From the records below, print exactly the lines starting at the one containing "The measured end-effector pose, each" and ending at the one containing "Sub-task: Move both", ends included, and nothing else.

......

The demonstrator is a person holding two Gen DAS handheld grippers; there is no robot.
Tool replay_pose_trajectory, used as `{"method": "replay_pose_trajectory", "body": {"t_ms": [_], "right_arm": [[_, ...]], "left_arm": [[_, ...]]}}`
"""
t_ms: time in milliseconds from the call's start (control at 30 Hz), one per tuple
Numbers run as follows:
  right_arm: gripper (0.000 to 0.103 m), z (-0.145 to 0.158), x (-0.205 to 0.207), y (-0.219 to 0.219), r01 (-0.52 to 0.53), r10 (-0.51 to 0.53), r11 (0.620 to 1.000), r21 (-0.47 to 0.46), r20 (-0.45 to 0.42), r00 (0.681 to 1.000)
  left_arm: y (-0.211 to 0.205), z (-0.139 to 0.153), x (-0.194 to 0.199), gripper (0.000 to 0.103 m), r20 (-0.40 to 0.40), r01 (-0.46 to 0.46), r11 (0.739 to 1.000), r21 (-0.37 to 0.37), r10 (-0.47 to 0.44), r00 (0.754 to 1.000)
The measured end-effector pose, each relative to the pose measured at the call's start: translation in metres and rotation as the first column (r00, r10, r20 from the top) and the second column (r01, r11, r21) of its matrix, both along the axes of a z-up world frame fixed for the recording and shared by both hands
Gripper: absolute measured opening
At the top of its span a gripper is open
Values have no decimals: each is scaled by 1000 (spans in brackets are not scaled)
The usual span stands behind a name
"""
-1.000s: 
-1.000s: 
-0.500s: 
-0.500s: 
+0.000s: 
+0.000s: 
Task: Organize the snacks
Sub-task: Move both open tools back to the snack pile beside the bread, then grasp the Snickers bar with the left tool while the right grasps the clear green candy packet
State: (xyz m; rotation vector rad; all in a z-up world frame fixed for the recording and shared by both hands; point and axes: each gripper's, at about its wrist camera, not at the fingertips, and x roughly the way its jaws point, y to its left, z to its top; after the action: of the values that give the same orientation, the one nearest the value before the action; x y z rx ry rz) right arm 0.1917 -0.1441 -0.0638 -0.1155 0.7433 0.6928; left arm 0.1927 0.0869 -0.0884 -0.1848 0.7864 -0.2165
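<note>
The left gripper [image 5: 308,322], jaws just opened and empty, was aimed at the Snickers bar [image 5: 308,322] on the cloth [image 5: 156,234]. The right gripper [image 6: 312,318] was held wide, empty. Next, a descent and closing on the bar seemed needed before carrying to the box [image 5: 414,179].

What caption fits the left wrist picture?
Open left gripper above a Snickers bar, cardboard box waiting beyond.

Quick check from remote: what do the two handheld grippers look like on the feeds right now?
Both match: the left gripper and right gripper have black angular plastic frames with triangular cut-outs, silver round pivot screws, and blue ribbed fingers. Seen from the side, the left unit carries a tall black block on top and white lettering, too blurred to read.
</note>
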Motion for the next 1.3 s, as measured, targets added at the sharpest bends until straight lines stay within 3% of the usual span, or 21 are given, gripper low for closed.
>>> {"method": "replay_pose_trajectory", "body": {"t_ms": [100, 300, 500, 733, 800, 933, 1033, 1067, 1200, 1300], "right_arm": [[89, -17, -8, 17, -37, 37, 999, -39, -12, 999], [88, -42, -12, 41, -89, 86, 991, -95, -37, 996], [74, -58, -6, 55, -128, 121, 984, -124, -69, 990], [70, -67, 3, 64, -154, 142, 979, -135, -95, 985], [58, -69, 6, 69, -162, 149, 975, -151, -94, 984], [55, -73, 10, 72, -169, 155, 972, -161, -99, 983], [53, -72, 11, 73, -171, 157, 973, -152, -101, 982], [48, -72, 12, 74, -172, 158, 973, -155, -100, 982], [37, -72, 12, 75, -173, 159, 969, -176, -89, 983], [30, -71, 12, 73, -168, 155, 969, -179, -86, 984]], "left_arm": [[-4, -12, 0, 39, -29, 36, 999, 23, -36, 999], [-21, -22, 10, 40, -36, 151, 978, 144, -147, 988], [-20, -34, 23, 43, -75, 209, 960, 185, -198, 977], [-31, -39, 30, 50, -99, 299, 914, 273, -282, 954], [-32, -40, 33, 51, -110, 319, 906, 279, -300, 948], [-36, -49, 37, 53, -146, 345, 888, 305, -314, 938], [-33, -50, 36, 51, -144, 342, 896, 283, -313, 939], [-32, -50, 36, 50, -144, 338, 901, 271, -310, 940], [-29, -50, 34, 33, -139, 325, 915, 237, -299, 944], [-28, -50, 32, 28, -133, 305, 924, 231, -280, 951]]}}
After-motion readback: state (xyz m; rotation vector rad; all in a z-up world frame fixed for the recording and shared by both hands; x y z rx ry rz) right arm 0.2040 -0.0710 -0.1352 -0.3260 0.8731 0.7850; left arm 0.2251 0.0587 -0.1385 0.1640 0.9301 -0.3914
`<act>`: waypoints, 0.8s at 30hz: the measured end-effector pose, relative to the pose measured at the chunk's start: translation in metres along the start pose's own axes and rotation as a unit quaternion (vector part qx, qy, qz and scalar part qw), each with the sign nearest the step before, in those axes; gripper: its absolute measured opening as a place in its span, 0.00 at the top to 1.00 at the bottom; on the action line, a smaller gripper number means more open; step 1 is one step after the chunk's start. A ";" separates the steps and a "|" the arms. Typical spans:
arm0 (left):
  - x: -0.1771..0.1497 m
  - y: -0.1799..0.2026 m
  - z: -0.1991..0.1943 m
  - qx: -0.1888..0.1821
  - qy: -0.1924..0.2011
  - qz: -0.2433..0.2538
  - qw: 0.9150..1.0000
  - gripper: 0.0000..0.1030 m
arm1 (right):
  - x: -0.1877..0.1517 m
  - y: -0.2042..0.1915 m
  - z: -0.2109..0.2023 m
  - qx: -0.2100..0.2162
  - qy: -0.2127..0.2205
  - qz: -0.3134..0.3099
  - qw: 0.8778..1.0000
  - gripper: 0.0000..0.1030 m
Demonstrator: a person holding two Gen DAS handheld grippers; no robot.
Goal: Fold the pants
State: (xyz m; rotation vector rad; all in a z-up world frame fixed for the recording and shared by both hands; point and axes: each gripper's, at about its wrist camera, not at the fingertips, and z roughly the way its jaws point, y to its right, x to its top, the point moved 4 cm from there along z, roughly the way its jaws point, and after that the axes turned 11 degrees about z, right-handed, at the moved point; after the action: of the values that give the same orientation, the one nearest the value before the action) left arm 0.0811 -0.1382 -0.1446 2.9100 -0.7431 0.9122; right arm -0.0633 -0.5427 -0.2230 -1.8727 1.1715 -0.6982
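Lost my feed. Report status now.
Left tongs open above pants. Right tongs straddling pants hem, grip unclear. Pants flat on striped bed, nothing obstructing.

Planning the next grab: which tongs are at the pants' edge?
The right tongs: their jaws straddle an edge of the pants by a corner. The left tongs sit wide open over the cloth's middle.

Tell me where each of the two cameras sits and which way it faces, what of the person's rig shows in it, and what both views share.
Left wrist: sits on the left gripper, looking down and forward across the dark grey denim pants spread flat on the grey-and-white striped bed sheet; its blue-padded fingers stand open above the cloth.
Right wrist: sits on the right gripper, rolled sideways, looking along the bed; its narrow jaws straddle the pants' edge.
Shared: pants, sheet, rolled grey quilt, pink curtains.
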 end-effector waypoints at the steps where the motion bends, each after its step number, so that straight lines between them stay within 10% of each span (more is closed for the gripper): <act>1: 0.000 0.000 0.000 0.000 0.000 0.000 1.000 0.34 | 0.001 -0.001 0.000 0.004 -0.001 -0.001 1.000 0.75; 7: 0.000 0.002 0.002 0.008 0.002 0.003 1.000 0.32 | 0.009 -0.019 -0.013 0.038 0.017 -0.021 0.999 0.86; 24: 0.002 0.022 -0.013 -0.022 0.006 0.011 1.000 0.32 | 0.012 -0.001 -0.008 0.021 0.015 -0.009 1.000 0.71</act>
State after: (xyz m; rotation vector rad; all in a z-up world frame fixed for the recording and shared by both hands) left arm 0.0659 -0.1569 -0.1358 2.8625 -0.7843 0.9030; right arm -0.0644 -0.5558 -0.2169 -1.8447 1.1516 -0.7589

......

ANSWER -
The measured end-effector pose, each relative to the pose measured at the call's start: translation in metres and rotation as the first column (r00, r10, r20 from the top) and the second column (r01, r11, r21) of its matrix, both along the axes of a z-up world frame fixed for the recording and shared by both hands
Gripper: absolute measured opening
At the top of its span a gripper is open
Values have no decimals: each is scaled by 1000 (spans in brackets are not scaled)
The usual span stands behind a name
"""
-1.000s: 
-1.000s: 
-0.500s: 
-0.500s: 
+0.000s: 
+0.000s: 
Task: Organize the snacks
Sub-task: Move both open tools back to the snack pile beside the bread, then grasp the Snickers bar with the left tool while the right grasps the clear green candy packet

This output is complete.